UK universities must embrace tech to adapt in these challenging times

UK universities are facing financial ruin. First it was Brexit and a change to immigration rules threatening to stem their annual income of £9.6bn from international students, then it was COVID-19, the mass overnight closure of institutions and 339,000 students – unhappy with the quality of online teaching and learning materials – demanding their tuition fees be refunded. 
A radical three-fold rethink, driven by technology, is required for the UK’s educational institutions to stay afloat in today’s climate: they need to review the online success and progress of their international counterparts, they need to invest in cloud-based technology, and they need to retrain their workforce so they are well positioned to meet the expectations of today’s students in terms of online delivery models.
Review the online learning models of your international counterparts
A very different breed of universities exist in the United States – a significant, well-established and highly profitable network of private universities each with a successful track record in the delivery of quality assured online degrees, teaching and learning. 
The first fully online programmes were founded in 1998 at New York University Online, Western Governor’s University, the California Virtual University and Trident University International.  Today approximately seven million students in the US are enrolled on distance learning and online degree courses.

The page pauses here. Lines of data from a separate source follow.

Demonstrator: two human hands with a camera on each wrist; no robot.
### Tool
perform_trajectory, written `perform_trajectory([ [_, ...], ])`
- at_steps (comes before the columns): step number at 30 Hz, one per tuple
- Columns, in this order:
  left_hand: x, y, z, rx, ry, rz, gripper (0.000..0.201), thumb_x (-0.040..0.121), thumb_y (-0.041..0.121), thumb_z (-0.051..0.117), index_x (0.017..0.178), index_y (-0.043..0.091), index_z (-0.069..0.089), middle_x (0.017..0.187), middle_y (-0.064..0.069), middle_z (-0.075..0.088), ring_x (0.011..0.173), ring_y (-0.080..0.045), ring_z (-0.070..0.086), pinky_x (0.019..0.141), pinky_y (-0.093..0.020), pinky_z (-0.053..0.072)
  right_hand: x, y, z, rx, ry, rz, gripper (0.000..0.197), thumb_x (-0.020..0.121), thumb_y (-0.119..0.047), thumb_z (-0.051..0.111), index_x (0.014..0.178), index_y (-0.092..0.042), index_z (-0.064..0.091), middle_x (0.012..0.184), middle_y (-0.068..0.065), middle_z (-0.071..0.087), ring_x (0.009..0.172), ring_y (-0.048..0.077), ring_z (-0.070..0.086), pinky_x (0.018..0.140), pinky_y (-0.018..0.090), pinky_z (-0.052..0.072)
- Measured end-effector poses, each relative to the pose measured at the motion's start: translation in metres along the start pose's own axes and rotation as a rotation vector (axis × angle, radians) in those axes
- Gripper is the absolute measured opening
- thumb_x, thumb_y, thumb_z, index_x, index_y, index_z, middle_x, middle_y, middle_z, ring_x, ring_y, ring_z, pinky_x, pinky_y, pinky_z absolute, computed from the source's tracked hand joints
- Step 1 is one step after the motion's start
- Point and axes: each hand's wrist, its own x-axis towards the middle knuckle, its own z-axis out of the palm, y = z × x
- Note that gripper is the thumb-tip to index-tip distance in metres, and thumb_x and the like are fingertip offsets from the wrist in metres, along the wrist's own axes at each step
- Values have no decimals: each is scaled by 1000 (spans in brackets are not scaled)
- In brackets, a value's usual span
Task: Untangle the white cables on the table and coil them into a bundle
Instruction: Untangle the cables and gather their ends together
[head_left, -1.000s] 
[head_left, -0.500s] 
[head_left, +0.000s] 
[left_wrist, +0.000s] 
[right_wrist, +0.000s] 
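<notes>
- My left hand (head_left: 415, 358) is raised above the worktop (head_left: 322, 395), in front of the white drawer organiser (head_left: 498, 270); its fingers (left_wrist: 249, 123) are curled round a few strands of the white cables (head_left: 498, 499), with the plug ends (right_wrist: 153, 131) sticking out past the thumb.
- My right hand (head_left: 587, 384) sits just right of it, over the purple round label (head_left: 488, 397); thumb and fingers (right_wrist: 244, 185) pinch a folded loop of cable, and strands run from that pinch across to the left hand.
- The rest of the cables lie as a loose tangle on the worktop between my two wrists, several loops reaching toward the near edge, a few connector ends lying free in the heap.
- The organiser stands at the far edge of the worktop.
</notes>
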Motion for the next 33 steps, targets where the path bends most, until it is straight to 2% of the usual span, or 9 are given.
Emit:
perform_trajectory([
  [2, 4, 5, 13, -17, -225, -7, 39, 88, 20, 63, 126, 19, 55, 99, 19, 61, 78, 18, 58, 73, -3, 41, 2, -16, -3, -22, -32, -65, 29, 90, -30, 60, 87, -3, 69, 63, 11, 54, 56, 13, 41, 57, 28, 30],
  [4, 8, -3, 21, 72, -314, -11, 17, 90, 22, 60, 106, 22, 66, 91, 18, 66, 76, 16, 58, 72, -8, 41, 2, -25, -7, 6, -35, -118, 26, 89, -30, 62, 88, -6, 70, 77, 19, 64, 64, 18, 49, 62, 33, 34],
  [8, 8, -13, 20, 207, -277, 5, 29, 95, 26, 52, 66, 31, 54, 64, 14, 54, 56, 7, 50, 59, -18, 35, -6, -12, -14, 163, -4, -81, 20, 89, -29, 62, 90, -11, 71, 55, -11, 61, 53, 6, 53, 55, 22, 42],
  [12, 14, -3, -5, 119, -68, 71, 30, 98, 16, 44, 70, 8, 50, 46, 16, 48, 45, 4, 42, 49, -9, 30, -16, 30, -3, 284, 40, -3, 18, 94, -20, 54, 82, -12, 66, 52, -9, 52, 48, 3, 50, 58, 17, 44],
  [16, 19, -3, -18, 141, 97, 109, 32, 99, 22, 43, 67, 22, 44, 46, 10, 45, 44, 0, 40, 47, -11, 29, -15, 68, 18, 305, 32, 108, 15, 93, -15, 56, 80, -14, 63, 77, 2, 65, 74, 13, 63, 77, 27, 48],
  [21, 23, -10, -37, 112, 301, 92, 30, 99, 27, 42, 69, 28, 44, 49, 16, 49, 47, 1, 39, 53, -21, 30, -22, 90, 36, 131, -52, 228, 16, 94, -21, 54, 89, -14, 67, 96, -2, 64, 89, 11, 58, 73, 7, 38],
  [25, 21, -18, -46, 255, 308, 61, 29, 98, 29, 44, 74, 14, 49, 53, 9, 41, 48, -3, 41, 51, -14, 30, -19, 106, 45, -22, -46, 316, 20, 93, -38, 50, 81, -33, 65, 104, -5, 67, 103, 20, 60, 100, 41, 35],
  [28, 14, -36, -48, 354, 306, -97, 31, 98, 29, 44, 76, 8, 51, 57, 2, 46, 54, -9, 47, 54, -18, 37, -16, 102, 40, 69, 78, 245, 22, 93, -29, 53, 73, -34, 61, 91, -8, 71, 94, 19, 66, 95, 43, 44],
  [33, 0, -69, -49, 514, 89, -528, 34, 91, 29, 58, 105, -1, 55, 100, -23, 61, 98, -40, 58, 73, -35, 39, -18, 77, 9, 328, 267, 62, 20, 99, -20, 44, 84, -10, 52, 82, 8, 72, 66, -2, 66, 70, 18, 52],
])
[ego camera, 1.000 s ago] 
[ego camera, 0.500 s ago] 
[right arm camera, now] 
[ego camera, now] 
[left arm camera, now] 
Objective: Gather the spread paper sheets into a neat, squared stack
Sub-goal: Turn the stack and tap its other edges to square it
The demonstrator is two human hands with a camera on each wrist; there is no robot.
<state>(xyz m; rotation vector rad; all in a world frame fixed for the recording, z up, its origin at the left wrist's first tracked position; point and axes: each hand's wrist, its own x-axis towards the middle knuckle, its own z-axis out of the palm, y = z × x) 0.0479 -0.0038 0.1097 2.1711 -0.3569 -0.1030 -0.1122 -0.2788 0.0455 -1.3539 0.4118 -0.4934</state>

Dr. Nicos Nicolaou, CEO of UNICAF

Online Higher Education (HE) in the developing world also stands streets ahead of the UK.  In Africa – the world’s fastest-growing economy – low cost online degrees from accredited UK and US universities have been available to students and African professionals since 2012 – all made possible by the arrival of cloud-based HE platforms and 4G broadband cellular connectivity. 
Unlike the UK, whose on-ground education system benefited greatly from the country’s landline infrastructure, Africa skipped a technological generation to embrace 4G and mobile comms.  Overnight, African students and professionals were presented with the opportunity to gain an accredited qualification sought after by employers and to fast track themselves into a well-paid job.
We can learn so much from these two very different models.
Invest in cloud technology
The benefits of digital platforms and cloud technology are well documented – students can save on expensive textbooks, learning materials are automatically kept up-to-date and there is no need for expensive hardware or software. HE institutions can reach a diverse range of students and it’s easy to access.
UK universities must consider embracing platforms which have a proven ability to digitise content and take programmes online within a short period of time. 
Hire specialists
Lecturers are there to undertake teaching, research and administrative duties within a specialist subject area so it makes commercial sense to leave them to do what they do best and to appoint an instructional design team and technical staff who are well positioned to meet the demands and expectations of your student cohort – typically characterised as liberal, highly tech-savvy, self-expressive, confident, and open to new ideas and new ways of doing things. 
Instructional designers identify the performance, skills, knowledge, information and attitude gaps of a targeted audience and create selected learning experiences that close this gap, based on instructional theory and best practices within the field.
Many US universities are offering a wide range of online courses, from medicine to engineering. A variety of technologies are harnessed to create interactive and engaging digitised material for students.  Most universities offer fully online options and in some cases due to the nature of the programme offer synchronous options as well. 
It’s a simple process, but one that requires investment, know-how and well-considered support. It’s there for the taking.